O forse ancora avrò offuscato il buon nome intercettando circa 50000 euro di fondi europei per la prima volta nella storia dell’Istituto con 2 progetti europei Erasmus plus(se ne contano attualmente meno di 5 nell’intera provincia di Rovigo) promossi dal sottoscritto e da nessun altro( che ha in merito un’esperienza ventennale,non provi ad intestarsi pure questo dai,Valentini…) che hanno portato e porteranno nel prossimo futuro le eccellenze studentesche occhiobellesi in giro per l’Europa e l’anno prossimo anche oltreoceano in Guadaloupe? (a proposito geom.

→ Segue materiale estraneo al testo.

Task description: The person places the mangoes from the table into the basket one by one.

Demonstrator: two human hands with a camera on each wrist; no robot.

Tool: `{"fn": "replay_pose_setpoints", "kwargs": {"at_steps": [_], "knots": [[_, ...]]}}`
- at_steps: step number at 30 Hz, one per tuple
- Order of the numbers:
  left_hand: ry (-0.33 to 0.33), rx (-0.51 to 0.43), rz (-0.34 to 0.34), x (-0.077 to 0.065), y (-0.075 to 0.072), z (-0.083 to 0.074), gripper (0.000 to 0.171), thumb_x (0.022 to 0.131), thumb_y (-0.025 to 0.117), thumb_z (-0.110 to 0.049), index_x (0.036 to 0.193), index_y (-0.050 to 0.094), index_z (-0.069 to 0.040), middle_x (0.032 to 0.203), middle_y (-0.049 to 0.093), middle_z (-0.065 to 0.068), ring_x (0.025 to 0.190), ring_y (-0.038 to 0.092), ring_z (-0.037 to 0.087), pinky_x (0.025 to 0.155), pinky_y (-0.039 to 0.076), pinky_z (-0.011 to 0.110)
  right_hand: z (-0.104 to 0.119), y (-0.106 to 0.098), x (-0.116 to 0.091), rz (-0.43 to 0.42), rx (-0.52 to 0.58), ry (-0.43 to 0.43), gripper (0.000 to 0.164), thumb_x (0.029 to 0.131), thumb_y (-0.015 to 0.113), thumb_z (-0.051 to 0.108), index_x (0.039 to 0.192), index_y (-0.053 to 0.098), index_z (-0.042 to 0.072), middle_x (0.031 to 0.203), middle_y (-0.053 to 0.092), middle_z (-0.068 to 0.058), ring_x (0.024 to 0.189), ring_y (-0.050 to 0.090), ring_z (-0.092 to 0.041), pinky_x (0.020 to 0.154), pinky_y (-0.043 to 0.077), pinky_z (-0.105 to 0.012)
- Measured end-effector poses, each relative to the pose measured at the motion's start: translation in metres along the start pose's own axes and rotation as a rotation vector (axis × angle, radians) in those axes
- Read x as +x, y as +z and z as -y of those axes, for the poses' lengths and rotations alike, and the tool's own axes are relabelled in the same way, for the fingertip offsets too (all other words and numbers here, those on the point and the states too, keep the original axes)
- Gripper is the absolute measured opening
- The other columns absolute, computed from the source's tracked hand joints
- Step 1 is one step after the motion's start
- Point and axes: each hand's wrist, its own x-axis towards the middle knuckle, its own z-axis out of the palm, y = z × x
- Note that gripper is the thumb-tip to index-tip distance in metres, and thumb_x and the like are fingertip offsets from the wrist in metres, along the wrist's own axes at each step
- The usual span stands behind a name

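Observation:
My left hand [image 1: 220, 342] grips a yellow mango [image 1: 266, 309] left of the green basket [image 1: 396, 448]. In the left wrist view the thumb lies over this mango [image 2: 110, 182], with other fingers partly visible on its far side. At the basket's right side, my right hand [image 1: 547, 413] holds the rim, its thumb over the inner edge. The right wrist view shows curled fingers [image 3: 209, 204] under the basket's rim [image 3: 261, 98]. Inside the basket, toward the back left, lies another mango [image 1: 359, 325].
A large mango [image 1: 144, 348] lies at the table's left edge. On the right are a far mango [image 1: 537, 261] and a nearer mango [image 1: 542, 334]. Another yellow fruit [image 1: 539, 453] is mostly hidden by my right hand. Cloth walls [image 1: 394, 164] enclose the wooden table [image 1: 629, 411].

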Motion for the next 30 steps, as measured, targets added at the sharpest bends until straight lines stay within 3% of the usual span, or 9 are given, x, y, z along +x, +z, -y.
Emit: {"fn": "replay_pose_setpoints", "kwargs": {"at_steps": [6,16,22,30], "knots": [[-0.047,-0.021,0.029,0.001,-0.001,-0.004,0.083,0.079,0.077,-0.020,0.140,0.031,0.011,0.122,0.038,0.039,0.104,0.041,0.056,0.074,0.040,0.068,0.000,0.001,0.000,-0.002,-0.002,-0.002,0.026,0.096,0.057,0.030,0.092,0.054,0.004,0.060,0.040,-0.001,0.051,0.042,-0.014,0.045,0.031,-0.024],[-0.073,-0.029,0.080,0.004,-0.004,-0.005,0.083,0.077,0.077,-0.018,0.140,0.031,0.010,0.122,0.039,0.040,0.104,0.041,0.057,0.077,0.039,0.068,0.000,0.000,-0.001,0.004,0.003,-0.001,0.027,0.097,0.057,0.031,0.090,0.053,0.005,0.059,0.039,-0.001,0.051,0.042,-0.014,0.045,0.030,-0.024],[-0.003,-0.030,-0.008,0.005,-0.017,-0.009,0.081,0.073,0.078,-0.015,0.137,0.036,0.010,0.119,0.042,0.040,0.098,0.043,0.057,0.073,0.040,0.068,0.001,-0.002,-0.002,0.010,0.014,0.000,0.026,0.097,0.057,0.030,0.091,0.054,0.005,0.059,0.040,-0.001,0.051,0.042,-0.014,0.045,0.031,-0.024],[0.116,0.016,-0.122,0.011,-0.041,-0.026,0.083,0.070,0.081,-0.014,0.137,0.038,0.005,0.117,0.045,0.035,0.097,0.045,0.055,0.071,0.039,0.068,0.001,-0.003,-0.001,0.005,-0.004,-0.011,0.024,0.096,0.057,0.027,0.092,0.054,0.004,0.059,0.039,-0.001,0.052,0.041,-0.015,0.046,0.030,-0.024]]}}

Valentini, se dovesse incontrare  in giro ad Occhiobello una comitiva di una trentina di persone tra studenti e professori lettoni,ungheresi,slovacchi e cechi che contribuiranno a far girare l’economia del paese in questa settimana,non si preoccupi sono io il colpevole perché sono venuti per concludere il primo progetto europeo Erasmus plus della storia dell’IC Occhiobello).

O forse il buon nome dell’Istituto è stato offuscato grazie alla razionalizzazione e la caratterizzazione degli orari di apertura dei singoli plessi (Via King,Occhiobello primaria,Canaro secondaria) che hanno consentito una migliore organizzazione del lavoro che ha favorito la possibilità di individualizzazione e personalizzazione dei percorsi formativi?

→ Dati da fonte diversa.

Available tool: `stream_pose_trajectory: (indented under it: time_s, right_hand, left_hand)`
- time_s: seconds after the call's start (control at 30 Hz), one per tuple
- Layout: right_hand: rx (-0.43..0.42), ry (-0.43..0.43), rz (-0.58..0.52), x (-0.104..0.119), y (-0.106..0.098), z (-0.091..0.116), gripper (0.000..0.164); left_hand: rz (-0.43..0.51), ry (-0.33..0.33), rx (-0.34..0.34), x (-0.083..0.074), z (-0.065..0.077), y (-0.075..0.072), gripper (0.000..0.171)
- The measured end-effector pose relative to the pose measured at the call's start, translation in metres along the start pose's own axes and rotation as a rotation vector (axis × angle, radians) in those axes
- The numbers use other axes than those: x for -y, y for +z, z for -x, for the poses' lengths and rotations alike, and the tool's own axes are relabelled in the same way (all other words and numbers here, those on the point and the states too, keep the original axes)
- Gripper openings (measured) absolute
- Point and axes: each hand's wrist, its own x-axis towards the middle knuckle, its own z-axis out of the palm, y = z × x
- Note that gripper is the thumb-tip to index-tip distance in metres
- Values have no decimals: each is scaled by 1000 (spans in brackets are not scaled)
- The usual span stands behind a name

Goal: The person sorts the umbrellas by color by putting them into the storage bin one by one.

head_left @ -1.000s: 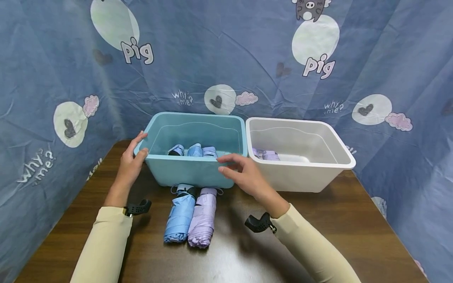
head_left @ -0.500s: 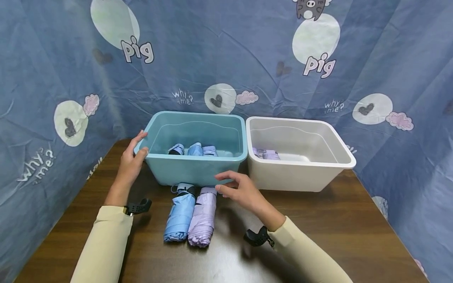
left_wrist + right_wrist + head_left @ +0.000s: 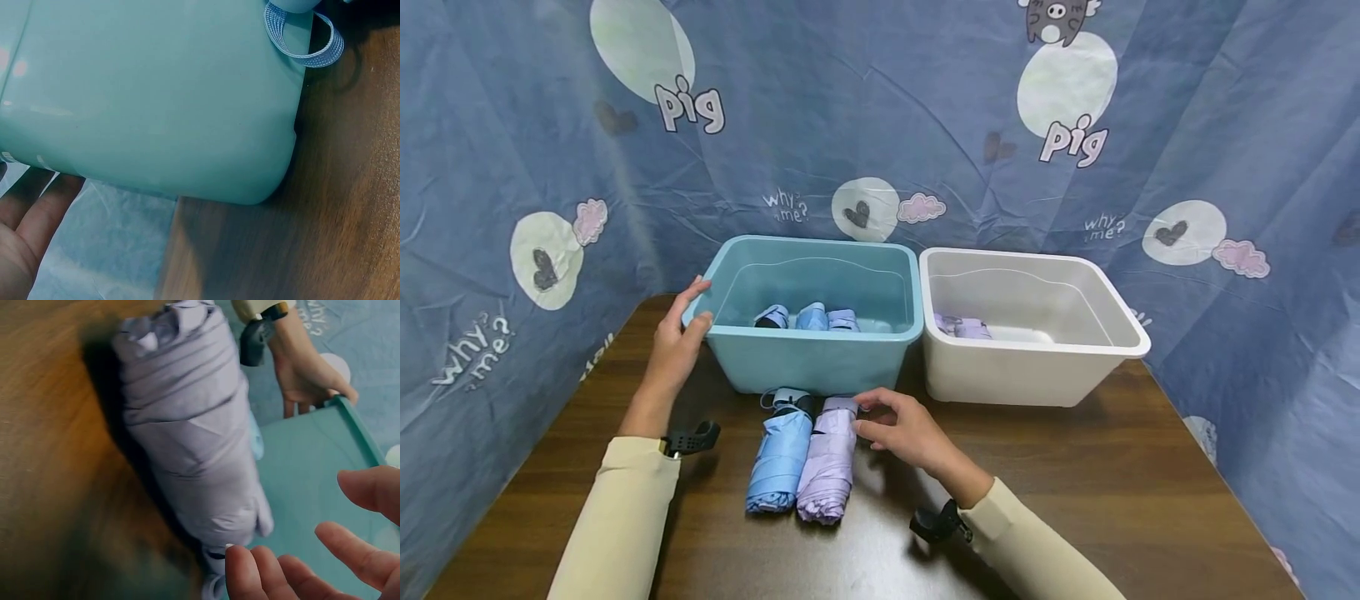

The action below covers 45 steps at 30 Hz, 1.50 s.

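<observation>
My left hand holds the left front corner of a teal bin, thumb at the rim; in the left wrist view its fingers lie along the bin wall. In front of this bin, a folded light-blue umbrella and a folded lilac umbrella lie side by side on the table. My right hand, fingers loosely bent and thumb apart, is right at the lilac umbrella's strap end. The right wrist view shows that umbrella beside the fingertips, with nothing between them.
Several folded blue umbrellas lie inside the teal bin. A white bin stands against its right side, holding lilac umbrellas. A patterned blue cloth hangs behind the wooden table.
My right hand has come down from the teal bin's front rim to the strap end of the lilac umbrella. My left hand has stayed at the bin's corner.
</observation>
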Motion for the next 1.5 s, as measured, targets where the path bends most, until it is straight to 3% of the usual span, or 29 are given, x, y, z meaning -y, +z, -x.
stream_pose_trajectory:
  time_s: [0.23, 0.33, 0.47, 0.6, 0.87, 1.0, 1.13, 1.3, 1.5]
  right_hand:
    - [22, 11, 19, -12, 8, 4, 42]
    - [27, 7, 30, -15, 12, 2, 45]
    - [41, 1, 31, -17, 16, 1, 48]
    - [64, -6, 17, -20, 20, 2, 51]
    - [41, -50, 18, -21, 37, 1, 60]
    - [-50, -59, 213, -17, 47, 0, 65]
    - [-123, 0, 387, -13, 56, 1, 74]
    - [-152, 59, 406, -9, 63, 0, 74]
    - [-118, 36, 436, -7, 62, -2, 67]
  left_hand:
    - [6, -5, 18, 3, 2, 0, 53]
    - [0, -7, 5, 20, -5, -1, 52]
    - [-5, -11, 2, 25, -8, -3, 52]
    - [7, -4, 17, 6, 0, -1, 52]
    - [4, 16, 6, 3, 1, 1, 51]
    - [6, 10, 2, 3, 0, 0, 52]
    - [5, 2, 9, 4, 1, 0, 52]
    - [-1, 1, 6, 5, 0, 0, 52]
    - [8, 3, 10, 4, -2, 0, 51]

O ancora l’avrà offuscato la valorizzazione del capitale umano che è stata realizzata attraverso la crescita professionale di tanti docenti,giovani e meno, che hanno egregiamente svolto i compiti di responsabilità loro assegnati  come quelli di responsabili di plesso,funzioni strumentali ecc.?( a proposito,sarà pure un caso ma,i due docenti che avevo scelto e valorizzato per essere i vicari a Stienta ed Occhiobello sono tra i pochissimi nell’Alto Polesine che ad oggi hanno superato le prove del concorso a dirigente scolastico,una ventina nell’intera provincia di Rovigo).

O avrò forse offuscato il buon nome della scuola per la formazione per la crescita del corpo docente che è stata di ottima qualità con conseguente ricaduta sulla didattica (flipped classroom,lingua inglese per Clil ecc.) o per le decine di progetti tra cui coding,matematica, giornalino ecc. e per l’attenzione per l’inclusione dei bambini in difficoltà realizzata con appositi affiancamenti o corsi che hanno permesso di dare a ciascun alunno l’occasione giusta di crescita?

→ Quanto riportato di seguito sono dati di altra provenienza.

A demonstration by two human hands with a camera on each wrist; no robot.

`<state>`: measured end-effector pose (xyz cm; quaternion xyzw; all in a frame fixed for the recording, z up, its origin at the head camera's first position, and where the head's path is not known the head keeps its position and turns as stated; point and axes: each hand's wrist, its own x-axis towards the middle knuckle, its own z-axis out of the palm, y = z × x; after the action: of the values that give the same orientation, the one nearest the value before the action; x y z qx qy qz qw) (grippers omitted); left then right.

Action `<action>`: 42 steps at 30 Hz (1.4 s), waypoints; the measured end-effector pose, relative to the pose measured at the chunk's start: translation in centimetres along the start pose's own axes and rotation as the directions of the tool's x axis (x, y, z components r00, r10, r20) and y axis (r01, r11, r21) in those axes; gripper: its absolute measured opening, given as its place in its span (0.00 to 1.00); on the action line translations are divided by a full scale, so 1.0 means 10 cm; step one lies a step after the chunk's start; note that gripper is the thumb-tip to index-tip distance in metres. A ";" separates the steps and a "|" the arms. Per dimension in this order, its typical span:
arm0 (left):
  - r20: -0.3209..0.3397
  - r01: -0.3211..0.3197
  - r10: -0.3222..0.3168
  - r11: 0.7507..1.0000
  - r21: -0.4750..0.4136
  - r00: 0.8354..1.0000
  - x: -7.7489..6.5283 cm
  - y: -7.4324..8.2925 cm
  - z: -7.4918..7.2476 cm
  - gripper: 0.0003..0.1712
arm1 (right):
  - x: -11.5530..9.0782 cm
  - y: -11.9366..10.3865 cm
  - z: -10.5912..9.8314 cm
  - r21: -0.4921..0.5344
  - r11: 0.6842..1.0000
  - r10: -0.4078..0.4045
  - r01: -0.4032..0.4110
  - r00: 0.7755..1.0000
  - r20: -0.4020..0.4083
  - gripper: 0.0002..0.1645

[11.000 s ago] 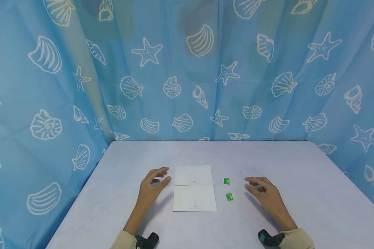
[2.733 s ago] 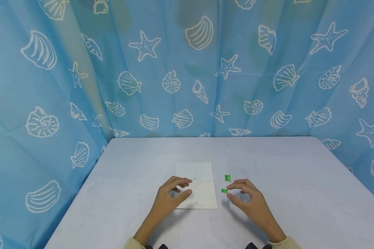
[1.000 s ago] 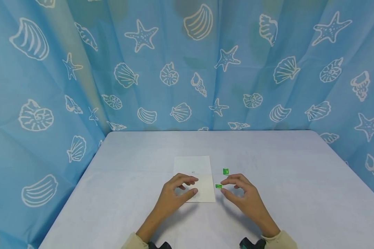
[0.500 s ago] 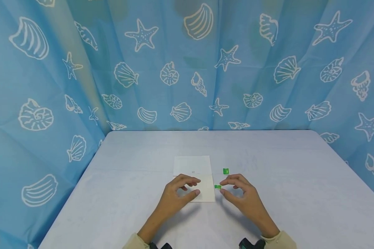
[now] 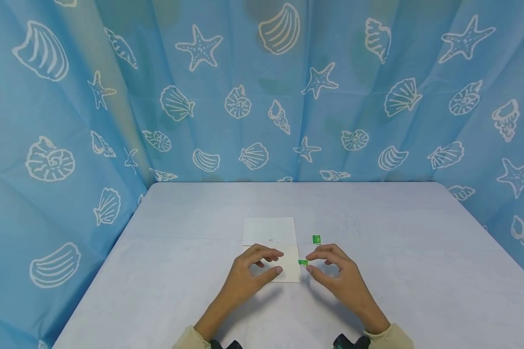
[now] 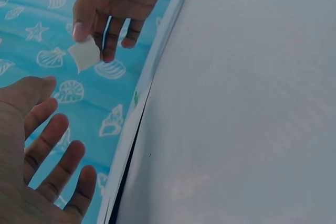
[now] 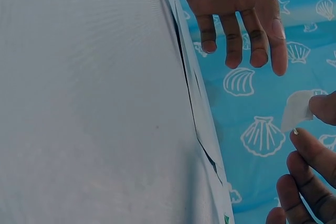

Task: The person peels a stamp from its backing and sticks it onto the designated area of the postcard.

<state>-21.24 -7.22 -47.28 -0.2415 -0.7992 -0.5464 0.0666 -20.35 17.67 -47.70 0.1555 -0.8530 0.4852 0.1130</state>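
My right hand pinches a small green paper square with a white border between thumb and forefinger. In the head view the square overlaps the right edge of the cream lower sheet. Its plain white back faces the left wrist camera, and it curves slightly in the right wrist view. My left hand holds nothing; its fingers are loosely bent and spread from the thumb, over the lower sheet's left part. A second green square lies on the table, right of the white upper sheet.
A white cloth covers the table. Behind and beside it hangs a blue curtain with white shells and starfish. Dark wrist cameras sit on both wrists, at the bottom edge of the head view.
The right hand has picked up the nearer green square and carried it left to the sheet's edge. The left hand has moved right, over the lower sheet. The farther square stays put.
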 end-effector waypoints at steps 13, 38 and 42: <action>0.015 -0.111 0.111 0.994 -0.003 0.994 -0.01 -0.06 0.02 0.16 | -0.01 -0.05 0.02 0.017 1.000 -0.009 0.009 1.000 0.022 0.13; 0.034 -0.071 0.073 0.997 -0.037 0.997 -0.04 0.34 -0.02 0.16 | -0.03 -0.08 0.09 0.066 0.995 -0.072 0.069 0.996 0.048 0.13; 0.044 -0.072 0.074 0.997 -0.038 0.996 -0.05 0.36 -0.03 0.16 | -0.05 -0.09 0.11 0.086 0.993 -0.092 0.086 0.994 0.066 0.12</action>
<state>-19.23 -6.58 -44.31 -0.2840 -0.7810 -0.5526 0.0638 -19.59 16.39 -47.69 0.2147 -0.8277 0.5091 0.0979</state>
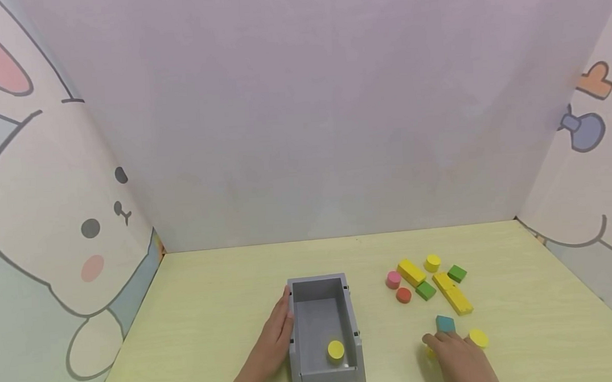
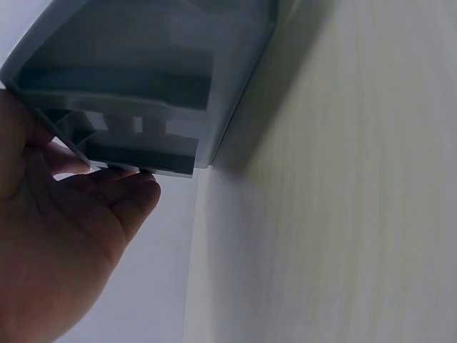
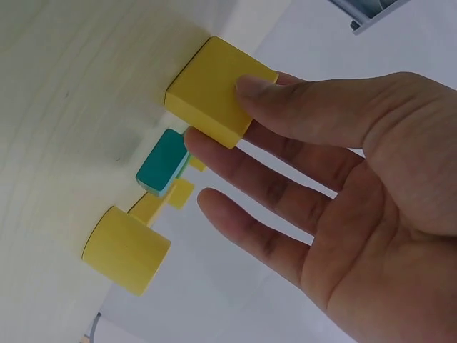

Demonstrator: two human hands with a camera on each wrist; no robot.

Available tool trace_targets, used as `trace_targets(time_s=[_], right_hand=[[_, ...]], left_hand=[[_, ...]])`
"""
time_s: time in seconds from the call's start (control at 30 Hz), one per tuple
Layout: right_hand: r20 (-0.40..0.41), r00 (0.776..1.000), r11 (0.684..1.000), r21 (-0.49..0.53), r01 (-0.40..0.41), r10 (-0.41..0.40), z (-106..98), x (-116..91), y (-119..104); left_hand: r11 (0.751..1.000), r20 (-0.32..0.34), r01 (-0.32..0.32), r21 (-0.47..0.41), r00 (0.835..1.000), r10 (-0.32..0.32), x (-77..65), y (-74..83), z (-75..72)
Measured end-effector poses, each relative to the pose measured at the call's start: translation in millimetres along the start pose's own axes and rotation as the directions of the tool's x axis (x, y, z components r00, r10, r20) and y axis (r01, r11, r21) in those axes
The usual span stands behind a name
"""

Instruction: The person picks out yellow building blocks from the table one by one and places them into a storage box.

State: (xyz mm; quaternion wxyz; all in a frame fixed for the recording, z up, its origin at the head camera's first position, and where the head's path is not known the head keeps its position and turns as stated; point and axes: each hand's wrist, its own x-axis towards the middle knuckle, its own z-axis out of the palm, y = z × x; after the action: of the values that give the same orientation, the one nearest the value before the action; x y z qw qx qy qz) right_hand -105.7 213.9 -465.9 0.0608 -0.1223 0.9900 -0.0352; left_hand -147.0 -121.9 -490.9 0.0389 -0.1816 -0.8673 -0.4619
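My right hand (image 1: 462,358) pinches a yellow block (image 3: 203,89) between thumb and fingers, low over the table; in the head view the hand mostly hides that block. Just beyond the fingers lies a teal block (image 1: 445,324). A yellow cylinder (image 1: 478,338) stands to the right of the hand, and it shows large in the right wrist view. At the middle front is a grey open-topped box (image 1: 321,378), with one yellow cylinder (image 1: 336,351) inside near its front end. Against the box's left wall rests my left hand (image 1: 271,340), fingers extended along the side.
Farther back on the right lie a pink cylinder (image 1: 393,279), a red disc (image 1: 404,295), a yellow block (image 1: 411,272), a yellow cylinder (image 1: 433,263), green blocks (image 1: 425,290) and long yellow pieces (image 1: 453,294). Printed panels enclose the table (image 1: 213,297) behind and at both sides.
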Motion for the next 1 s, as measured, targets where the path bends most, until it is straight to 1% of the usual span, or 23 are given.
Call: trace_targets(time_s=[0.43,0.63,1.0], right_hand=[[-0.03,0.999,1.0,0.007,0.015,-0.015,-4.6,3.2,-4.4],[-0.06,0.998,1.0,-0.001,0.02,-0.02,-7.7,4.3,-9.1],[-0.092,0.995,0.999,-0.001,0.033,-0.033,-8.1,6.6,-14.0]], left_hand=[[1.0,0.001,0.001,-0.001,1.0,-0.001,-0.2,-0.2,0.0],[1.0,0.003,0.001,-0.002,1.0,-0.001,-0.1,0.4,-0.2],[1.0,0.006,-0.002,-0.001,1.0,0.002,0.1,0.1,-0.3]])
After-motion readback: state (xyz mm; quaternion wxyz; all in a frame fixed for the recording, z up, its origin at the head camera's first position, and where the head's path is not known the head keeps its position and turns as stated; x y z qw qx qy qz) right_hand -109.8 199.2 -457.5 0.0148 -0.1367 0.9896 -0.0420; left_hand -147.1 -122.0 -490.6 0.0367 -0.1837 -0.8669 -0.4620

O avrò forse offuscato il buon nome aderendo al progetto del Miur “Scuole Belle” che ha consentito la tinteggiatura di vari plessi rendendo  più accoglienti gli ambienti scolastici e nel contempo facendo risparmiare soldi al Comune proprietario dell’immobile?

O forse magari avrò offuscato il buon nome della scuola nonostante abbia pubblicato regolari bandi e avvisi per la selezione di esperti qualificati per le attività extra-curriculari  ricercando sempre il meglio da offrire agli alunni di Occhiobello anche per progetti dove gli esperti non venivano selezionati dalla scuola  ?

Eppure Valentini ha presenziato per tre anni alle riunioni del Consiglio d’Istituto e MAI(ci sono i verbali agli atti),neanche nei frequenti colloqui privati, ha lamentato le cose invece adesso riportate dalla stampa.

Tanto era dovuto,nel frattempo col mio legale valuteremo se e come tutelare la mia dignità umana e professionale anche in altre sedi.